- [EXERCISE DIRECTIONS]:
For each line of the data below, copy it if it holds the word "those".

-------- DATA EXTRACT

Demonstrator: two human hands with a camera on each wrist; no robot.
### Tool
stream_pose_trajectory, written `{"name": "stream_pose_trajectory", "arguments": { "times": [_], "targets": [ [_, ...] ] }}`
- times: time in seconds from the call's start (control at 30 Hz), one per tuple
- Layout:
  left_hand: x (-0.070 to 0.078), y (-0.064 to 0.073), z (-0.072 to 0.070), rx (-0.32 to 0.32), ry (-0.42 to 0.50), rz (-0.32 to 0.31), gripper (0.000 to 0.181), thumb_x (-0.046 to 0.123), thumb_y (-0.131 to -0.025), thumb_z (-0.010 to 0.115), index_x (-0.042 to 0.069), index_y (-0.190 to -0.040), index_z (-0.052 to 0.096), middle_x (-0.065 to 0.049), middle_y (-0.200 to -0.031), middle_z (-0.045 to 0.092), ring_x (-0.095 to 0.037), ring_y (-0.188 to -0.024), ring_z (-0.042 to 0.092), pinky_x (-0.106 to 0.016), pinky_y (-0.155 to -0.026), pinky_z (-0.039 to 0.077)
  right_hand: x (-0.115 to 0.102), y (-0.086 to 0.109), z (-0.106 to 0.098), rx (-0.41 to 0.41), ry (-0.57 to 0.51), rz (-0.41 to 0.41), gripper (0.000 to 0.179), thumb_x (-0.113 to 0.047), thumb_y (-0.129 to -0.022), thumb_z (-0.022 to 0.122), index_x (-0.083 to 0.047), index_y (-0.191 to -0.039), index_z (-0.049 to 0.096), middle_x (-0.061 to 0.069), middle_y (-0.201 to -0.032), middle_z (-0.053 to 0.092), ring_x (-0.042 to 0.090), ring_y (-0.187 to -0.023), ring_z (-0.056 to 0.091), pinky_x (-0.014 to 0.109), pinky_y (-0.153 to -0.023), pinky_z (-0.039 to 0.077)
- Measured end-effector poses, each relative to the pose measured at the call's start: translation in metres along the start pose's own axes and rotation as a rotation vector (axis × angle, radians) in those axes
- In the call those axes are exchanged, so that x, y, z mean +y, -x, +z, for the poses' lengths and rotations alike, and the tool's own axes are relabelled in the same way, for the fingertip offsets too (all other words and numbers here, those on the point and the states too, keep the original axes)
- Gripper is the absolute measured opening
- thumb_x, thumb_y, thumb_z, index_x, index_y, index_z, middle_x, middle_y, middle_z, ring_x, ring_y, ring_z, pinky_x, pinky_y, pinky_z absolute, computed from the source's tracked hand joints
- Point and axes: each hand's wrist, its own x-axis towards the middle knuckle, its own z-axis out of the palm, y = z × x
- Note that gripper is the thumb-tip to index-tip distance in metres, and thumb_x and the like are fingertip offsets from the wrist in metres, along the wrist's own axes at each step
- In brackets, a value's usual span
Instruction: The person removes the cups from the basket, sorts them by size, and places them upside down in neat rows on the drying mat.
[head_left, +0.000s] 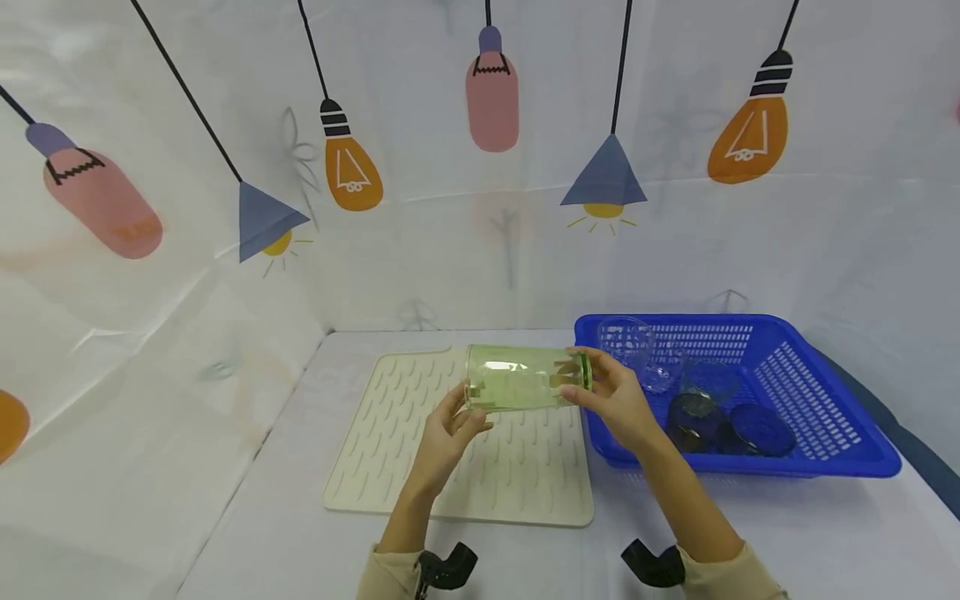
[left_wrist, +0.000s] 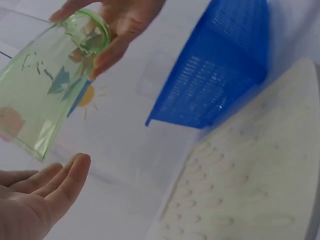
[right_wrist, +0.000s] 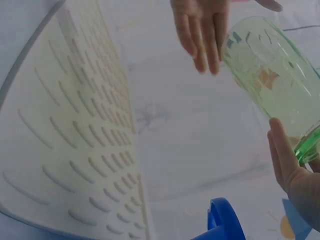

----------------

- [EXERCISE RESULT]:
- Measured end-effector poses, each relative to the pose measured at the call's start: translation in metres along the start pose's own axes and rotation as a rotation vector (axis × angle, radians) in those axes
- In the call those axes are exchanged, so that x, y, z mean +y, -x, +z, for the poses' lengths and rotations alike, and the tool's own axes are relabelled in the same way, for the fingertip offsets too (all other words and numbers here, those on the point and the states too, keep the original axes)

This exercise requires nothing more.